REQUIRED WORK> The answer should be an exact repeat of the stretch of material below from the line containing "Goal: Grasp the" through the line containing "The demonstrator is".

PROVIDED RECORDS>
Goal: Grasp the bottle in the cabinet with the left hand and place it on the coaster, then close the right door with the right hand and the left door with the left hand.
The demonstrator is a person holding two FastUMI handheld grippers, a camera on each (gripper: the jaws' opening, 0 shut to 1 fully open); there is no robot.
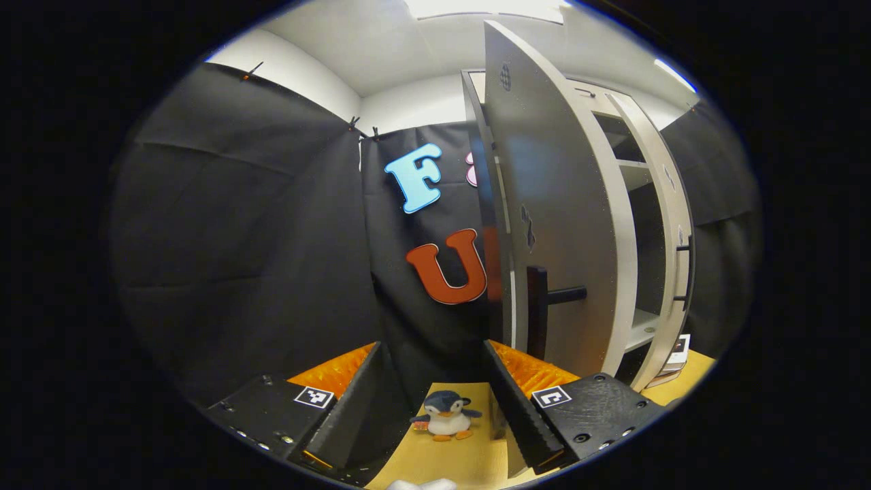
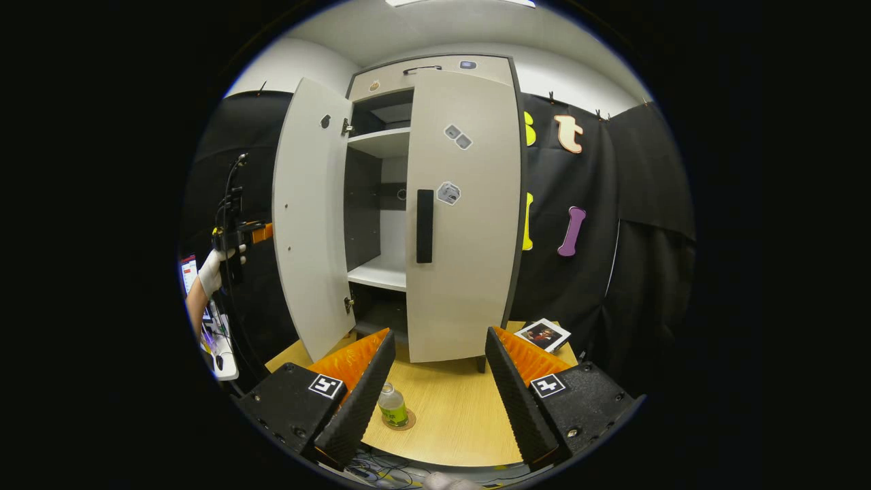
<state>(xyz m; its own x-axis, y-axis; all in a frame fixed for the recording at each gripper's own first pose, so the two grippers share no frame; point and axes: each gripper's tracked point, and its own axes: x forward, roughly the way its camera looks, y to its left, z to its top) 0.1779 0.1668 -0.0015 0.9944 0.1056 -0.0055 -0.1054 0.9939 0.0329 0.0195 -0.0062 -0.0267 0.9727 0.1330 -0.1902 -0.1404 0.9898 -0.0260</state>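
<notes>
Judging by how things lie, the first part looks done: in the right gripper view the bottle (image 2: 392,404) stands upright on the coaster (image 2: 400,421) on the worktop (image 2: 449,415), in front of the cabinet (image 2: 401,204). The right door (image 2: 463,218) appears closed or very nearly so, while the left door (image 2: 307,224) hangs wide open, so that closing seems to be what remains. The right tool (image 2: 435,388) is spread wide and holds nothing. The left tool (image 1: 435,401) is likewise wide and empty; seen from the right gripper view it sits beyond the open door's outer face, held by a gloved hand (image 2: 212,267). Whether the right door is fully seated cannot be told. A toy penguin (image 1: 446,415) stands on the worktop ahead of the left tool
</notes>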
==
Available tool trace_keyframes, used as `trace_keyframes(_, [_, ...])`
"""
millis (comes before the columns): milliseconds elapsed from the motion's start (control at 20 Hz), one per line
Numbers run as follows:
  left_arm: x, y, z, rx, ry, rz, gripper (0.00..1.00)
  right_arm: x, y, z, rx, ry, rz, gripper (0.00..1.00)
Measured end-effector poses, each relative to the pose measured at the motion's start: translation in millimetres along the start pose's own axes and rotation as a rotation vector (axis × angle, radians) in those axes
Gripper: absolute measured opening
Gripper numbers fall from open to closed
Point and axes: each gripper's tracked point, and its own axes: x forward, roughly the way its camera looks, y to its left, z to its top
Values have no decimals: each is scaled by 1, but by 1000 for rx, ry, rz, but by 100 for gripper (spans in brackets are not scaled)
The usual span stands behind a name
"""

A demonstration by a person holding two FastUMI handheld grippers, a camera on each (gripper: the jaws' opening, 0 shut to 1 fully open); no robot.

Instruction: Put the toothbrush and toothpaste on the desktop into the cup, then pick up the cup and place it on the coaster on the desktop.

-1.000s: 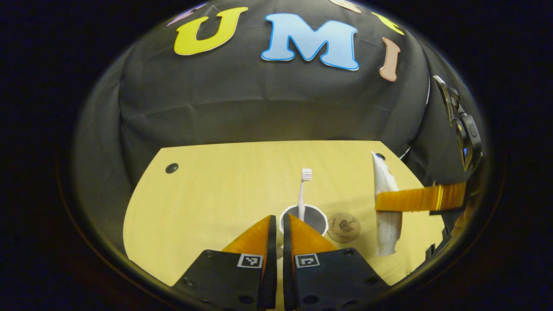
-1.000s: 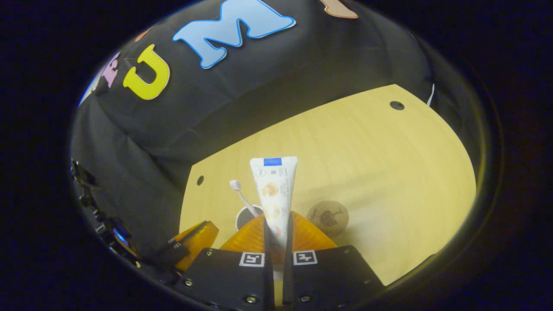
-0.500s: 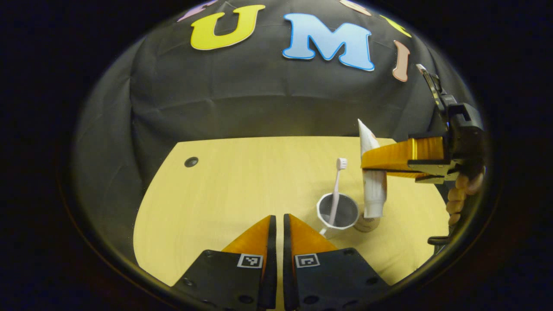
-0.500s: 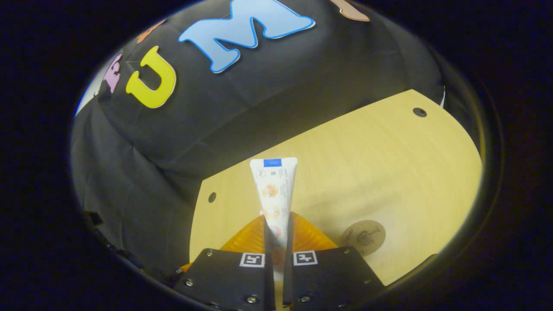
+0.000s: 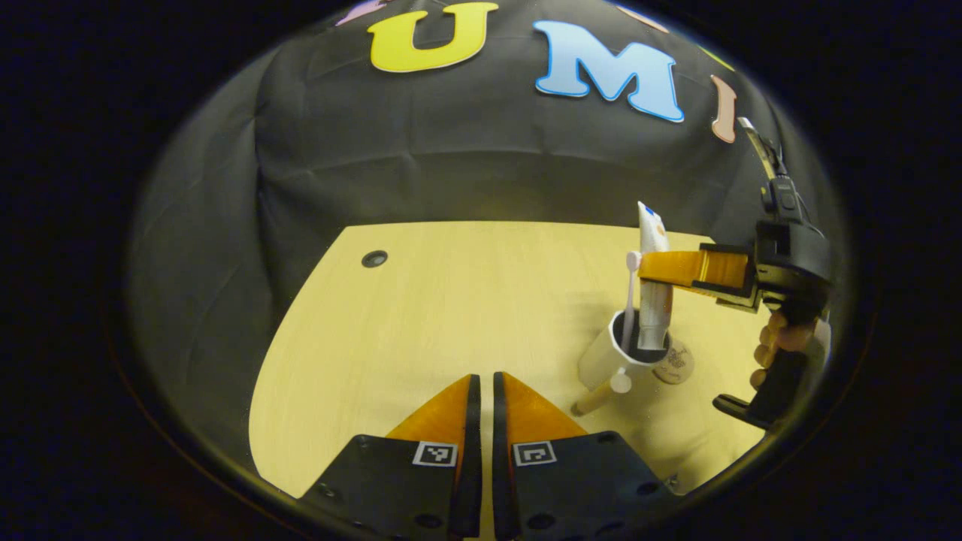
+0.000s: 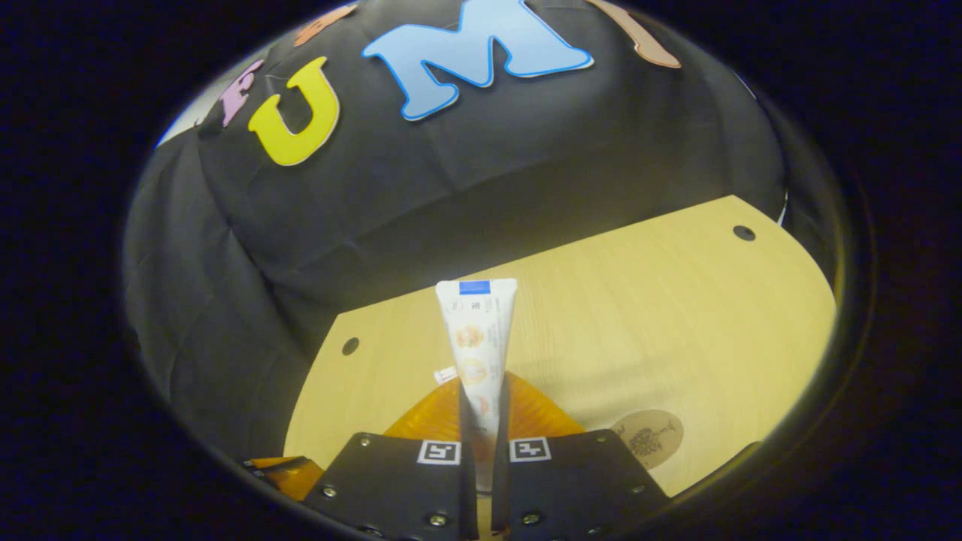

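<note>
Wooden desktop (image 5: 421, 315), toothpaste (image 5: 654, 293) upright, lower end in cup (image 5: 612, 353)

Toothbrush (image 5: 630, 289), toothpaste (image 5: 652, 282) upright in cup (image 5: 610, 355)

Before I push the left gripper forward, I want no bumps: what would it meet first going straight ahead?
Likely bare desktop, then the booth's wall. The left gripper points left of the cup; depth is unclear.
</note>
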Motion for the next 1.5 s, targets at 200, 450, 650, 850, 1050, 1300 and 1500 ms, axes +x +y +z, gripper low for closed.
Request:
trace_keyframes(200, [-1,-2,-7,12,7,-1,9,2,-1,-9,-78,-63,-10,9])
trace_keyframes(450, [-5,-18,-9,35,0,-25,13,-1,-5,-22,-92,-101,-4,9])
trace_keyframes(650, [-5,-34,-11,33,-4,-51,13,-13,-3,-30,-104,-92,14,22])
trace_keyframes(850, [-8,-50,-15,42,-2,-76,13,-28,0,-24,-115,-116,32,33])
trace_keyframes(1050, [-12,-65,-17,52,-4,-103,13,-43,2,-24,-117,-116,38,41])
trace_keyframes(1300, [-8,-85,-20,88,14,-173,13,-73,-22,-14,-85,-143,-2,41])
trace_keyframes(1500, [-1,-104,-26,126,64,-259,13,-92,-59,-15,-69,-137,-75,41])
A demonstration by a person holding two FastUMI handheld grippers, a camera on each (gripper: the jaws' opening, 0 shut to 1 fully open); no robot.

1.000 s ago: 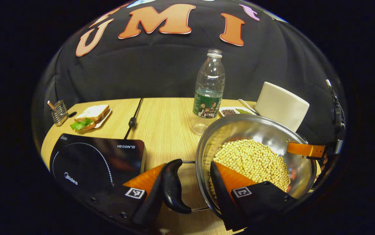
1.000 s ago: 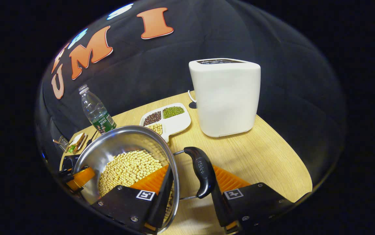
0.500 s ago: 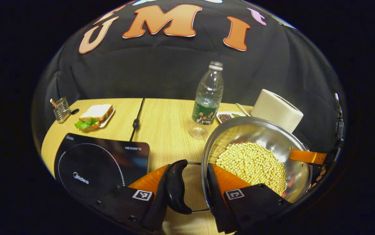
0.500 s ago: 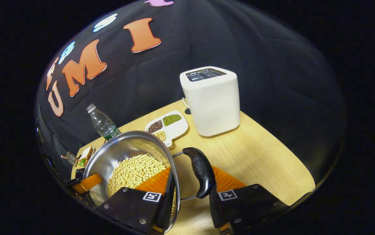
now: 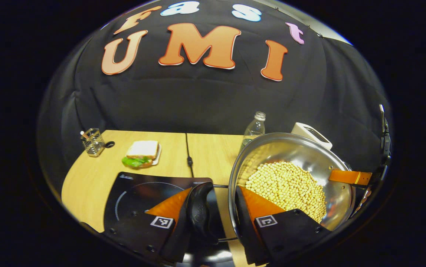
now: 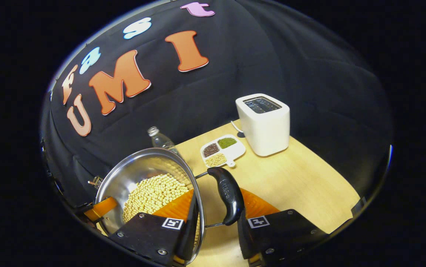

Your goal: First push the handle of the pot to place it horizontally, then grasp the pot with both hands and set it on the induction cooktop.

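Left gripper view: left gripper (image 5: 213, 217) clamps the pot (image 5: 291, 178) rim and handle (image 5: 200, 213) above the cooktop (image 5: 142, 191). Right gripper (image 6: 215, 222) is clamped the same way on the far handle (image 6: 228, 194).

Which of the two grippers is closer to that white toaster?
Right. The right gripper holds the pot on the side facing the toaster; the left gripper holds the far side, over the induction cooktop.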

FINISHED EXERCISE>
Goal: Grasp the bottle in the cabinet with the left hand and place it on the coaster, then close the right door with the right hand and the left door with the left hand.
The demonstrator is a person holding two FastUMI handheld grippers, a camera on each (gripper: the jaws' opening, 0 shut to 1 fully open); there is no robot.

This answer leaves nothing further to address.